The walk Paul names moves on three beats. The gospel comes first. The church is told to go back to what it received: Christ crucified, buried, risen, ascended, and coming again. Paul’s own ministry is “set apart for the gospel,” and his letters pound that drum so the church’s steps are set to it. The second beat is doctrine. “Rooted and built up in him, and established in the faith” pictures a tree whose roots spread wide to stabilize and feed the life. Knowledge and discernment teach the church to approve what is excellent, not the world’s cheap imitations of the good, true, and beautiful. That requires sweat: closed screens, open Bibles, meditation, memorization, and life together in the body, learning from those out ahead and training those coming behind. The third beat is thankfulness. “Abounding in thanksgiving” keeps the church from presumption and pride. The “how about another pepperoni?” story exposes how quickly a heart asks for more while ignoring mercies already on the blanket. Gratitude steadies doctrine and remembers grace.
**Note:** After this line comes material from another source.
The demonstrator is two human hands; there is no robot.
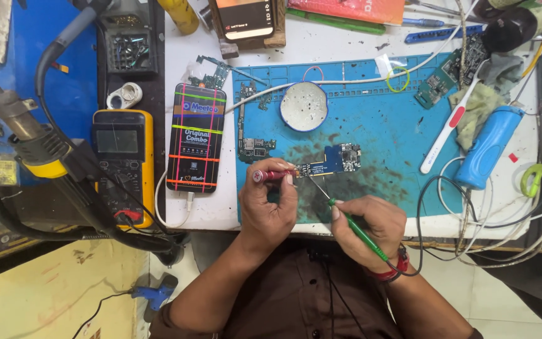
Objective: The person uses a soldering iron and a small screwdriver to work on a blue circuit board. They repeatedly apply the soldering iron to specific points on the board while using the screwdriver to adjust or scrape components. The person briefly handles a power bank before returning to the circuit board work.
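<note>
Presently, a red-handled tool (270, 176) is gripped by the left hand (267, 204) and a green-handled soldering iron (354, 227) by the right hand (366, 223), both closed, at the small blue circuit board (337, 160) just ahead; soldering seems under way, with steady tip contact called for.

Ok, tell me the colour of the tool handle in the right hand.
Green: the slim tool in the right hand, seen in the head view.

The left hand (268, 199) hides most of the red tool (270, 176) it grips. The green-handled iron's (356, 229) tip is too fine to see where it touches the small blue board (335, 159). The hot-air gun (20, 129) is cut off at the left edge.
</note>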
Second, the text commands, “See to it that no one takes you captive.” The danger is not always a blatant denial of Christ. It is often “philosophy and empty deceit,” human tradition and the world’s elements posing as wisdom. Plausible arguments dazzle, but when cut loose from Scripture they drift with the current. The church must resist the itch for novelty and the habit of saying, “what this passage means to me.” Peter testifies that Scripture does not arise from private interpretation; the one Author carried men by the Spirit, and He intended what He said. So the test is simple and hard: does the voice in the ear run on the Word, or on opinion? In short: walk and watch. Go back to the gospel, grow deep roots, overflow with thanks, and keep your eyes open.
Key Takeaways
- 1. Walk; standing still drifts backward The Christian life does not idle in neutral. The world’s current pulls the heart downstream unless the believer intentionally moves in step with Christ. Real growth requires motion, resistance, and effort, not just sentiment. Walking is obedience tied to union with Jesus. [09:27]
- 2. Return to the gospel every day The received gospel is not a doorway left behind but the hallway the whole life travels. Christ’s death, burial, resurrection, ascension, and return supply both power and pattern for holiness. Remembering grace dislodges self-trust and resets desire. The church’s steps get sure when they keep cadence with the cross. [10:26]
- 3. Grow deep roots in doctrine Roots spread through Scripture to steady and feed the soul, so knowledge and discernment can approve what is excellent. Doctrine is not dry storage; it is living nourishment that equips love, purity, and fruit. That means closing noise, opening the Bible, and submitting to the Word with the church. Roots take work, and that work bears ballast. [16:51]
- 4. Overflow with thankfulness, not presumption Gratitude protects the soul from entitlement and the cold pride that comes with bare information. Thanksgiving remembers deliverance, prizes the gift of Scripture, and delights in the ordinary mercies already on the table. A thankful heart asks less for “another pepperoni” and more to praise with an undivided tongue. [24:52]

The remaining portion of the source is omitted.